Andrea Balza Morales successfully finished her PhD

Posted on 2025/12/18

© Emilie Lemaire (LIH, RWTH)
Dr. Balza Morales and some GIM colleagues.

Andrea Balza Morales has successfully defended her PhD thesis on December 18, 2025, as the first doctoral student of the Geophysical Imaging and Monitoring group!

Andrea has submitted a thesis titled “Preserving geological realism: Integrating implicit geomodeling in deterministic geophysical inversions”, which she has worked on in the frame of the EU innovative training network EASYGO. She has developed a structure-based (joint) inversion framework, which can invert various geophysical data sets honoring geological realism by integration of the implicit geomodeling engine GemPy with the geophysical toolbox pyGIMLi.

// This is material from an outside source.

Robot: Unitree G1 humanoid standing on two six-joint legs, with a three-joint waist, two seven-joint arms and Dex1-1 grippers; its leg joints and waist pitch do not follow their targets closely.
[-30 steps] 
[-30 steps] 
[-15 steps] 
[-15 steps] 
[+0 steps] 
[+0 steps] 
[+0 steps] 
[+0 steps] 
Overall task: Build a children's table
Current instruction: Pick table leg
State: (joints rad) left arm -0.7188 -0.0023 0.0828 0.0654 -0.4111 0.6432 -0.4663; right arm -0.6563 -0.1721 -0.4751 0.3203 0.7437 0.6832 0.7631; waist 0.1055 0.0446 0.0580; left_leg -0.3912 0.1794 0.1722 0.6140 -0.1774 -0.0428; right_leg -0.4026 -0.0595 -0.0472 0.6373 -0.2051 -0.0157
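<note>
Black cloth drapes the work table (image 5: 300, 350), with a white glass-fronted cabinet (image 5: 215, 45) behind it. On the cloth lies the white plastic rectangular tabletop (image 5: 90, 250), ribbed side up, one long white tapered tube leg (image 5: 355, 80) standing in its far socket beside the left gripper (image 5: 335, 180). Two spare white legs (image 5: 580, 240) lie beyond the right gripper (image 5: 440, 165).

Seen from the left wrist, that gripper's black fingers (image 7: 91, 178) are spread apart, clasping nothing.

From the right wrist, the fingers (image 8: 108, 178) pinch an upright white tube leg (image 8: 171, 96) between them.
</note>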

The main part of her work was recently published in the Geophysical Journal International:

  • Structure-based geophysical inversion using implicit geological models

    2025 | Balza-Morales, A., Förderer, A., Wellmann, F., Maurer, H., Wagner, F. M.

    Geophysical Journal International, doi:10.1093/gji/ggaf445

    RWTH Publications PDF

    Abstract

    Interpreting geophysical inversion results across diverse applications presents significant challenges, particularly when the resulting images lack distinct, sharp interfaces. Incorporating prior information to constrain the inversion process introduces additional complexity, especially when this prior information itself contains uncertainties. This work explores methods for improving the geometric representation of geologic structures using integrated geophysical and geologic models. While many existing approaches are either data-driven or model-driven techniques, they often fail to fully integrate available data into a dynamic, unified geomodel. We present an approach that integrates geologic models and geophysical data through structure-based inversion. Our approach preserves geological realism through an implicit model while imaging sharp contrasts within the geophysical inversion models. To address the ambiguities of solving for both the geometry and physical parameters, we adopt a sequential inversion process, first resolving shifts of geologic interfaces, then inverting for geophysical parameters using the updated geometry as a structural constraint. The method’s efficacy is demonstrated through cross-hole traveltime tomography using two synthetic and one field data set from the Mont Terri Rock Laboratory. The field data results validate the capability of our approach to recover subsurface interface geometries from geophysical data that are comparable to the interpolated interfaces from borehole data. While we demonstrate the method for seismic traveltime data in cross-hole geometry, the flexible open-source implementation allows application to 3-D scenarios and other geophysical methods.

    Cite as

    Balza-Morales, A. and Förderer, A. and Wellmann, F. and Maurer, H. and Wagner, F. M. (2025): Structure-based geophysical inversion using implicit geological models. Geophysical Journal International. https://doi.org/10.1093/gji/ggaf445

We thank the other supervisors and committee members Prof. Hansruedi Maurer and Dr. Alexis Shakas from ETH Zurich and Prof. Florian Wellmann and Prof. Florian Amann from RWTH Aachen.

We congratulate Andrea and wish her nothing but the best for her personal and certainly bright professional future!